The Songline is Dwoort Baal Kaat, a tale of hunting dogs who transform into seals, which was told by Noongar man George Nelly to American linguist Gerhardt Laves in 1931.

The story follows a Wirlomin ancestor who takes his dogs and his brother’s dogs out hunting for tucker. This hunter thinks he’ll have lots of luck with so much help, but every time the dogs take down a kwoor (wallaby), kwoka (quokka) or wetj (emu) by the time he catches up there is none left for him. He’s so hungry he sets fire to the dogs, who run away to escape him, fleeing down into the ocean.

The brother who lent his dogs is further down the coast, and he hears his dogs barking. He looks around then out toward the ocean and sees them swimming towards him. When the dogs emerge from the sea they have smooth glossy bodies, tiny ears and stumpy legs.
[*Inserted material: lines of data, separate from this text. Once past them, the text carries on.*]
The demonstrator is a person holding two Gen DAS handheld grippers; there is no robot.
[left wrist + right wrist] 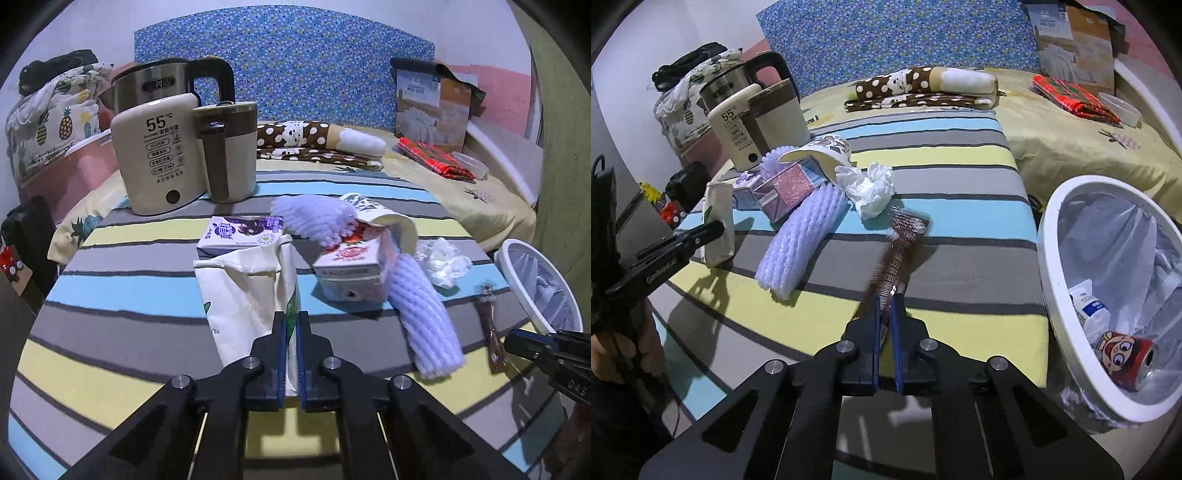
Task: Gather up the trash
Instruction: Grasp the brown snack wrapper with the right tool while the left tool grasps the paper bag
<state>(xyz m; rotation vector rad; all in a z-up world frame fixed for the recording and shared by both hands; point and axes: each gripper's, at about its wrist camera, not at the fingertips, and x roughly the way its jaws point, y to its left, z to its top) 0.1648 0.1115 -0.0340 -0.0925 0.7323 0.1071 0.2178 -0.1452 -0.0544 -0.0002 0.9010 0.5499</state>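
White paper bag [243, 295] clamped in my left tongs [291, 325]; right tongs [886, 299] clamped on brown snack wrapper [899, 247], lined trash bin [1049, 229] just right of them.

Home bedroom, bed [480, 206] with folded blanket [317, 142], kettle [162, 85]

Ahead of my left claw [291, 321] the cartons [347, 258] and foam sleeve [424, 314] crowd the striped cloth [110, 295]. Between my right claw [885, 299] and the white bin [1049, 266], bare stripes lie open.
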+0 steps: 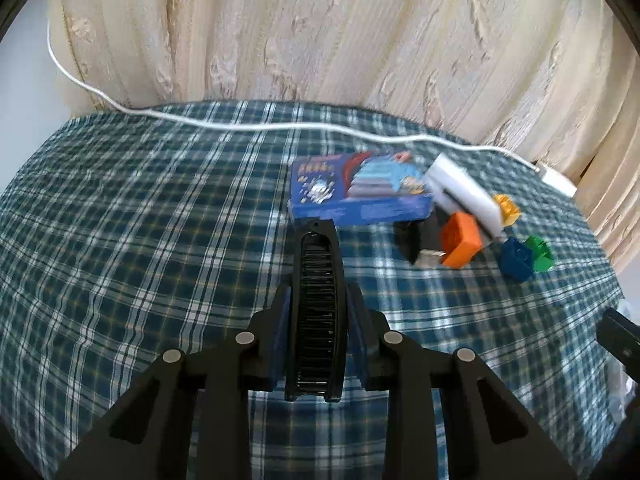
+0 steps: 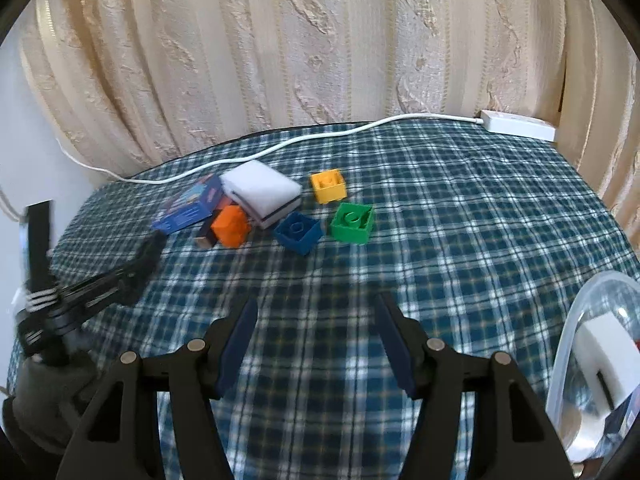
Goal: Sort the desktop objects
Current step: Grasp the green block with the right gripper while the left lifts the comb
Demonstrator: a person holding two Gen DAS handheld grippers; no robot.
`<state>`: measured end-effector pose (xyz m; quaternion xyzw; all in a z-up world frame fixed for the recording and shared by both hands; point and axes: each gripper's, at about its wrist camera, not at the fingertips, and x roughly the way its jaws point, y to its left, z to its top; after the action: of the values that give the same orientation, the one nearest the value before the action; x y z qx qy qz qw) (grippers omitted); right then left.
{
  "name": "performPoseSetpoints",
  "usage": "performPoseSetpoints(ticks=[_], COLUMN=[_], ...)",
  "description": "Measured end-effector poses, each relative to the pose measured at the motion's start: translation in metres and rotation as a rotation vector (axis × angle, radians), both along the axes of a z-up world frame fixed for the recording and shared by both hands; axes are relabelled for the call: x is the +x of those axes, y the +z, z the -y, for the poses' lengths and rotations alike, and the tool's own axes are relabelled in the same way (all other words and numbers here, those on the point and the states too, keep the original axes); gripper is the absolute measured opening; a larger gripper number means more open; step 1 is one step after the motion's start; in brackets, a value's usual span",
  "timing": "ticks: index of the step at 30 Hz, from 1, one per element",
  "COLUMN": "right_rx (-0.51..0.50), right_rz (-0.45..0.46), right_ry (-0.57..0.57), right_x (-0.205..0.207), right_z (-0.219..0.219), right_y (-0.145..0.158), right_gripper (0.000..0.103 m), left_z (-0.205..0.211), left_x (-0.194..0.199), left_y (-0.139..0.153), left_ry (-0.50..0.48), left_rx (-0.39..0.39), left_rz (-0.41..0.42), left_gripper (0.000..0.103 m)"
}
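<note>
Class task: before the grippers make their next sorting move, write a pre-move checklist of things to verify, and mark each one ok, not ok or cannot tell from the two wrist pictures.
1. Left gripper firmly clamps the black comb: ok.
2. Right gripper open and empty: ok.
3. Blue block and green block apart, graspable: ok.
4. Orange block free of neighbours: not ok, pressed against the white sponge.
5. Room left in the clear container: cannot tell.

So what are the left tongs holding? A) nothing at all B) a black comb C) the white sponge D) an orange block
B: the left tongs are shut on a black comb with fine teeth, while the orange block and white sponge lie on the cloth.
</note>
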<state>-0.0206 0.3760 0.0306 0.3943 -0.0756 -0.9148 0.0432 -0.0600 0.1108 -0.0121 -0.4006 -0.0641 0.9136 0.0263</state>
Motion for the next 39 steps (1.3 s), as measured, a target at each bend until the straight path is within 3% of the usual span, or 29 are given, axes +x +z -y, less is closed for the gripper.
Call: performPoseSetpoints(ticks=[9, 22, 26, 29, 39], right_rx=[0.045, 0.132, 0.144, 0.170, 0.176], right_rz=[0.045, 0.075, 0.084, 0.099, 0.080], right_ry=[-0.049, -0.074, -0.078, -0.091, -0.097], right_x=[-0.041, -0.095, -0.108, -0.112, -0.085], right_z=[-0.010, 0.001, 0.003, 0.003, 0.005], right_y=[-0.018, -0.034, -0.040, -0.044, -0.041], right_gripper=[0.063, 0.059, 0.047, 0.039, 0.038], left_z=[-0.007, -0.032, -0.032, -0.033, -0.039], left_x=[0.017, 0.018, 0.017, 0.017, 0.022], left_y=[0.020, 0.018, 0.017, 0.018, 0.023], left_ry=[-0.030, -0.087, -0.086, -0.093, -0.126], left_rx=[0.035, 0.010, 0.013, 0.019, 0.039], left_rz=[-0.050, -0.050, -0.043, -0.044, -0.057], left_gripper=[0.029, 0.029, 0.029, 0.029, 0.029])
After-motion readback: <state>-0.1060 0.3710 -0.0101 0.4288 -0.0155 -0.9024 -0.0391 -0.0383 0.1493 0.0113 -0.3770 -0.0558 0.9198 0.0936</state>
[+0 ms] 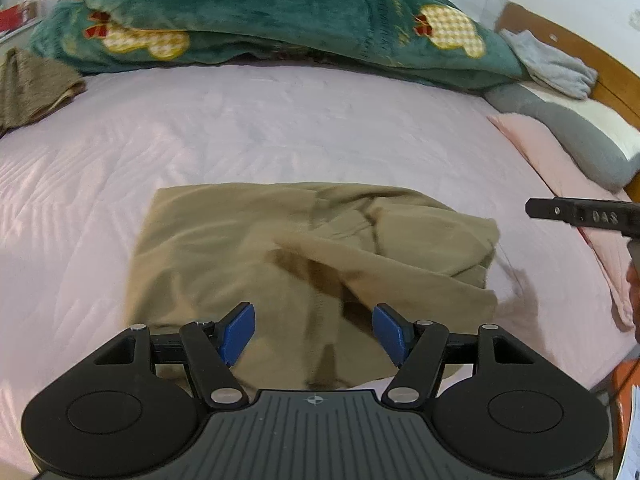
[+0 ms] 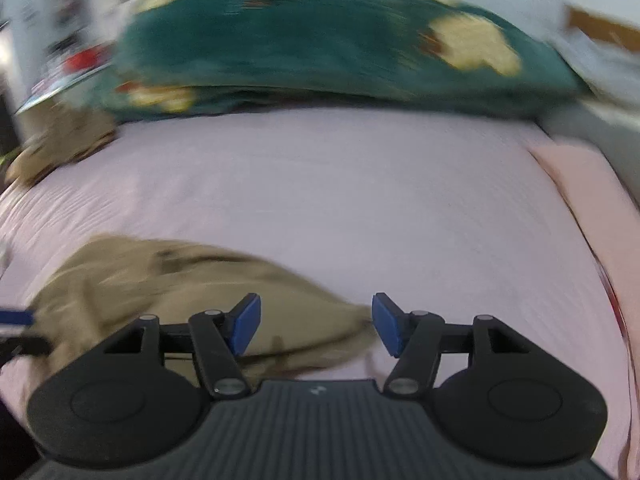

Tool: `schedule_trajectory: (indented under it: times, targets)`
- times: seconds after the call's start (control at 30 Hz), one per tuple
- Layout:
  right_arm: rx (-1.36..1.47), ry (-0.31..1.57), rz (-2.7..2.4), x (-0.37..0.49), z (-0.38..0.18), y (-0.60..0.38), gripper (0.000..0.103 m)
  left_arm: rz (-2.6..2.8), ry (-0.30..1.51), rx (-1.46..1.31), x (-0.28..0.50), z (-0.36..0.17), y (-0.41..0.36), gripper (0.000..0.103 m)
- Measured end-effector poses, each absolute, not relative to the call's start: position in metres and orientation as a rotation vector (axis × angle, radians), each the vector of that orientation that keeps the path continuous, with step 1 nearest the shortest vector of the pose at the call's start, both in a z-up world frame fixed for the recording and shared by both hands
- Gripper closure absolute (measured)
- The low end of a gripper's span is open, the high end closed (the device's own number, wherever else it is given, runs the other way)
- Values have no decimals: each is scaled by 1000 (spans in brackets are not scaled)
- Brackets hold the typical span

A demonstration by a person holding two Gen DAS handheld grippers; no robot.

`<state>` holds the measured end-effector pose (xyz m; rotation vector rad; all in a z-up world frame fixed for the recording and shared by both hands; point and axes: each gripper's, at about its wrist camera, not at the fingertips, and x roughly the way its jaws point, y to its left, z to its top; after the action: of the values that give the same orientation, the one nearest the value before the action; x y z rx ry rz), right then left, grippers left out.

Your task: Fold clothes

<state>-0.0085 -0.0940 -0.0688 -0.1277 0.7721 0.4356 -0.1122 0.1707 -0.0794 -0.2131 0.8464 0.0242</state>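
A tan garment (image 1: 304,256) lies partly folded and rumpled on the pale pink bed sheet (image 1: 240,136). My left gripper (image 1: 314,330) hovers over its near edge, open, blue pads apart with only cloth beneath them. In the left wrist view the black finger of the other gripper (image 1: 580,216) pokes in from the right edge. In the blurred right wrist view, the same tan garment (image 2: 160,288) lies at lower left, and my right gripper (image 2: 316,326) is open above its right corner, nothing pinched between the pads.
A thick green blanket (image 1: 260,16) with checked motifs is piled along the far side of the bed. A brown knit cloth (image 1: 32,88) lies at far left. Grey and pink pillows (image 1: 560,148) and a grey cloth (image 1: 556,64) sit by the wooden headboard (image 1: 600,60) on the right.
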Motion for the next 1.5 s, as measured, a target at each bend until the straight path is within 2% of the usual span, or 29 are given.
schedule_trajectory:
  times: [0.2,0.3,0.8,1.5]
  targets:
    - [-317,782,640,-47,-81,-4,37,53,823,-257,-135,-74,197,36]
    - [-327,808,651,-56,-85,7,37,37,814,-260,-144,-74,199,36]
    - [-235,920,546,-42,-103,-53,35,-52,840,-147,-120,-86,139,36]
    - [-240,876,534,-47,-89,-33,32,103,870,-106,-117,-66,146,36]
He says “Dwoort Baal Kaat” (“Dog His Head”), then rolls the words together to say “dwoortbaalkaat”: “seal”.

The Fitzgerald River National Park is a Global Biodiversity Hotspot.
Flora photo by Gaylene Galardi (2022), Author provided

In 1931, Laves recorded south coast Noongar people speaking the Noongar language. He took these field notes back to the United States where they sat unpublished in his lifetime.

In 1985, the Laves estate returned the language documents to Australia. In 2002 the notes were given over to the descendants of those original Noongar speakers, the Wirlomin Noongar community. In 2006, the Wirlomin Noongar Language and Stories organisation was formed to oversee the consolidation and enhancement of this and other archival material.

Dwoort Baal Kaat (2013, UWA Publishing)

Noongar author Kim Scott and others developed the Laves language material in collaborative family workshops, where family members gathered around with pens and butcher paper to activate the stories together.

In 2013, Dwoort Baal Kaat was published in English and Noongar. But this was just the first step. The book didn’t reveal any of the songline locations nor the music associated with them.

Now, on this September morning, Scott narrates the story in front of a multimedia presentation, the public debut of a digital songlines map, following the hunter and the dogs moving across the national park.

Returned to Country

In recent years, workshops have cross-referenced the Laves material with surviving songs and stories.

Up on stage, and as Wirlomin community members move up from the audience to join him, Scott reads the last line of Dwoort Baal Kaat:

Yey, maam dwoort baalap boya nyininy kalyakoorl
Now, man dog they rock sitting/being forever

Dwoort Baal Kaat rock formation at East Mount Barren in Western Australia, the ‘giant’s head’.
Photo by Gaylene Galardi (2022), Author provided

A photo of a rock formation at East Mount Barren appears on the screen. It is the head and shoulders of a giant, looking down at smaller stone figures: the brother who has turned his head to see his dogs, transformed into seals.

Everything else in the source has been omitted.